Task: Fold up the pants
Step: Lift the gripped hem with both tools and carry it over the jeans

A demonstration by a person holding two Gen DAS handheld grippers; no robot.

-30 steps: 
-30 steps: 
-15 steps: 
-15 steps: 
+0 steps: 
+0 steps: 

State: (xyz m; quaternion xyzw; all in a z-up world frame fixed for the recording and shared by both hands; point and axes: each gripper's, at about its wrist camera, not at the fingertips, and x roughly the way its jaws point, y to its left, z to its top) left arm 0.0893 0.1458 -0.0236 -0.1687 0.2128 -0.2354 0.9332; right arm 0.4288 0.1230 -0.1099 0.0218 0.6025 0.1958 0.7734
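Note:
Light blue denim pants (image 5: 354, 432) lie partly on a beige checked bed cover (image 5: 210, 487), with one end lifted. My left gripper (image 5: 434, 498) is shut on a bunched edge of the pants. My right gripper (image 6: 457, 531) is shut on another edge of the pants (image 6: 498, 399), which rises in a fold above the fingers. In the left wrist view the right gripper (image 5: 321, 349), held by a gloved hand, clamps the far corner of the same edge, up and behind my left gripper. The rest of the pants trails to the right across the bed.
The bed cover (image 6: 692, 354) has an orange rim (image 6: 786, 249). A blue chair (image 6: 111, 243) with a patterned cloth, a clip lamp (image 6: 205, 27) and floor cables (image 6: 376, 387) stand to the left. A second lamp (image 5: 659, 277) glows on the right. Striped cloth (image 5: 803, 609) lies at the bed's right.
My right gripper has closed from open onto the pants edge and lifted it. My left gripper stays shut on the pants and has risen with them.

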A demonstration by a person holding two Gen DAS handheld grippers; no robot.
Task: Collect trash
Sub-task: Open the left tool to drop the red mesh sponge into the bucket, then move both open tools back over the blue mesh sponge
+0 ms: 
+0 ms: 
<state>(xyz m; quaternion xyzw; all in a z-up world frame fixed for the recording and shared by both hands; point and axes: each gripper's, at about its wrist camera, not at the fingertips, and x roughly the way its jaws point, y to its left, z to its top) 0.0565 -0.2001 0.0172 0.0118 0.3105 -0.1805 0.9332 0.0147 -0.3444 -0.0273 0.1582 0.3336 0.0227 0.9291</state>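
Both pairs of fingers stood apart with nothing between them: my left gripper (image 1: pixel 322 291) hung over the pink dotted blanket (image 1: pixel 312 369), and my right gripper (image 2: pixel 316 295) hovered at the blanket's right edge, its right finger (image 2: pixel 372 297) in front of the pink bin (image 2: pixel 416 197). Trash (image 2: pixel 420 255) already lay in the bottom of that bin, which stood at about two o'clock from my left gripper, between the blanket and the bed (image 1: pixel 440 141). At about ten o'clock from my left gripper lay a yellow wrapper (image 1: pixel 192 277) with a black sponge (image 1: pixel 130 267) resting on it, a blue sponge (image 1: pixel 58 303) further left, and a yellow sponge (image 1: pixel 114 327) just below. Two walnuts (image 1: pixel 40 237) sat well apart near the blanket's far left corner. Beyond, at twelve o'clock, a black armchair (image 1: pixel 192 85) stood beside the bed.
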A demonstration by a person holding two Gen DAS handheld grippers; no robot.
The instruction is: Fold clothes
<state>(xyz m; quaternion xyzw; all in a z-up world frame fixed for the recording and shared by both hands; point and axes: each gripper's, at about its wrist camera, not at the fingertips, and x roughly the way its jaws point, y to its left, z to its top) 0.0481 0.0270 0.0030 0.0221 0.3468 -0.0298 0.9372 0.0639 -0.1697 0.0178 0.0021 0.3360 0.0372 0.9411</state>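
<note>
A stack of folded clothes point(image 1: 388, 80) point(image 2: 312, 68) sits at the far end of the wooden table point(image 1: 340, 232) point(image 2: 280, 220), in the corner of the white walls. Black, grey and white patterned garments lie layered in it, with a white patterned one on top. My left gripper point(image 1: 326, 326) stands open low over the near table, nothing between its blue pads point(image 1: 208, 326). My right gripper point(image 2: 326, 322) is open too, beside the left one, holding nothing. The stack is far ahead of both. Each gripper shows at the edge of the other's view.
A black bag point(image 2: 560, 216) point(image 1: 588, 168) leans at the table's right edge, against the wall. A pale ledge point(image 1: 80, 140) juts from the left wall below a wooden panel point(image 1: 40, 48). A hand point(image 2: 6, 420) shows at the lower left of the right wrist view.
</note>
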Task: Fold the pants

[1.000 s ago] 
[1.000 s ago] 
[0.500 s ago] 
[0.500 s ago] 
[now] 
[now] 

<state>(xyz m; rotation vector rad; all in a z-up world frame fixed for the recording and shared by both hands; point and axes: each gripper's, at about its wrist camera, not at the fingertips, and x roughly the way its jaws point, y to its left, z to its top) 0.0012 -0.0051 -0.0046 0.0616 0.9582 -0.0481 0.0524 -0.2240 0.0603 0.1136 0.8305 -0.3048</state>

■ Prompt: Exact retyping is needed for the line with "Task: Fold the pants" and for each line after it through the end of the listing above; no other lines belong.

■ Answer:
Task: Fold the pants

[1.000 s ago] 
[1.000 s ago] 
[0.500 s ago] 
[0.500 s ago] 
[now] 
[now] 

<state>(xyz m; rotation vector rad; all in a z-up world frame fixed for the recording and shared by both hands; point and axes: each gripper's, at about its wrist camera, not at the fingertips, and x roughly the way its jaws point, y to its left, z to its top) 0.0012 -0.0051 -0.0046 0.0616 0.9582 -0.0481 0.0524 -0.2240 0.0603 0.1136 0.8305 -0.3048</state>

That completes the response to the exercise.